### Instructions to follow
Print a faithful copy of the data below, word for word, with the pictures left out.

*** Data block ***

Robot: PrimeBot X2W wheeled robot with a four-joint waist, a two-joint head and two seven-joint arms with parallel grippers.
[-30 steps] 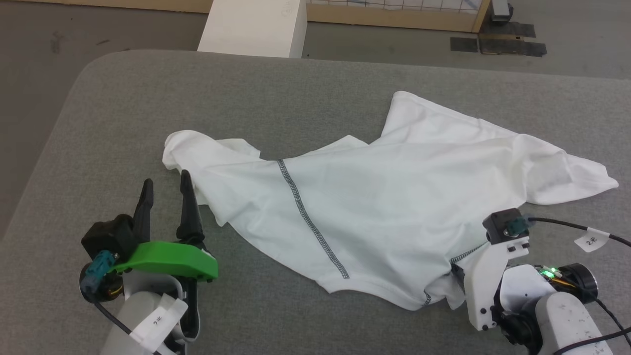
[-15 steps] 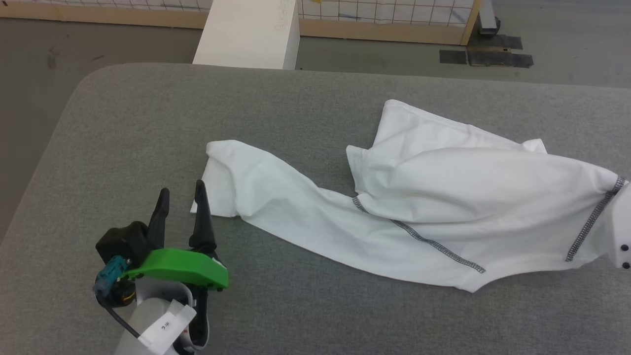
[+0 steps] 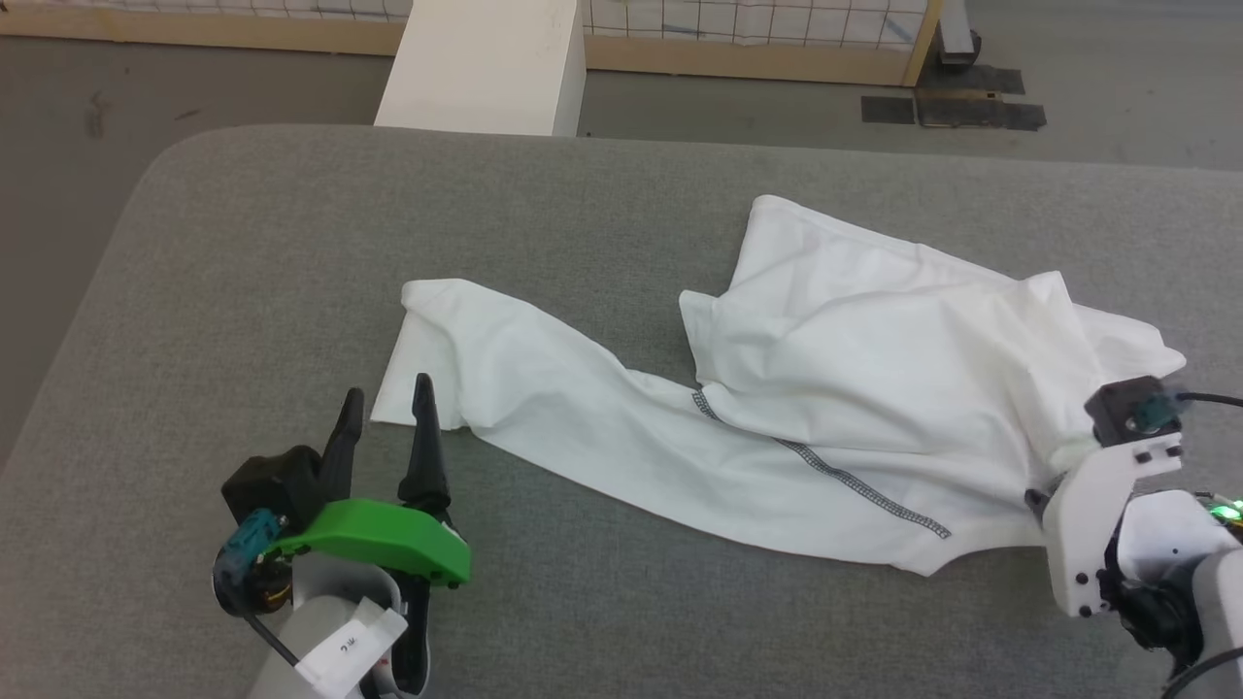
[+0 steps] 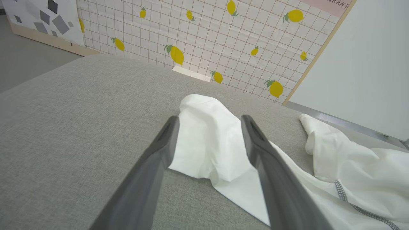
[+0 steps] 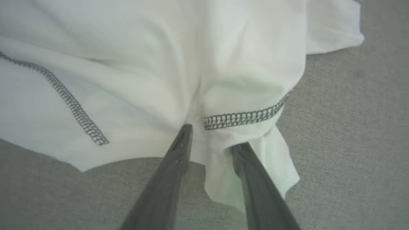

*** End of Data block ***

### Output below
Robot: PrimeBot X2W wheeled robot with a four-joint waist, a two-joint head and two seven-joint arms with parallel grippers.
[-30 steps] 
[-15 steps] 
[+0 steps] 
[+0 steps] 
[+0 steps] 

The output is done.